Exercise aim:
Give the number of lines that contain "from" in the listing, and write nothing else.

Input data:
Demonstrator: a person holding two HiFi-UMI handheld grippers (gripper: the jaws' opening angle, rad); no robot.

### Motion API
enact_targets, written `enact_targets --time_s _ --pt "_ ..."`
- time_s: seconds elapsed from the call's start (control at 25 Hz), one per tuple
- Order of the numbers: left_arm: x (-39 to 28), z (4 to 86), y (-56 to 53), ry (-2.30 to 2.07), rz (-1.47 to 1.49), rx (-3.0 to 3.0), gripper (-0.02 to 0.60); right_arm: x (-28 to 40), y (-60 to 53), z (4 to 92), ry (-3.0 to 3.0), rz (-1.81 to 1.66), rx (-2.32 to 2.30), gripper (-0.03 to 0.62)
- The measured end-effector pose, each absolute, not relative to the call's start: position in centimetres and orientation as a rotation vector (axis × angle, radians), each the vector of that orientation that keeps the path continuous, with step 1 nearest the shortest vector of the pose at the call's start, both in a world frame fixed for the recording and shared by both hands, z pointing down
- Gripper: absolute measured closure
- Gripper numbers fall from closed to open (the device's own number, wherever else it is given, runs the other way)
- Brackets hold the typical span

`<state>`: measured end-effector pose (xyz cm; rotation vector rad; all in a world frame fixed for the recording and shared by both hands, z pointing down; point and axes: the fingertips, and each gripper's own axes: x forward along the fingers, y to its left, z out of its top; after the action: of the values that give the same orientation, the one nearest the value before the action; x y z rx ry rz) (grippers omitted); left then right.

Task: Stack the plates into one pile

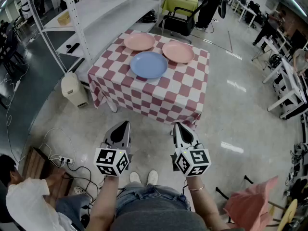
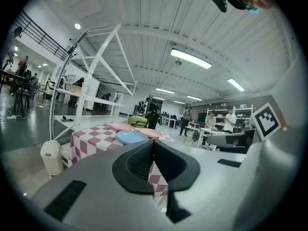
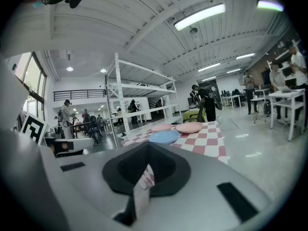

Output for this exercise:
2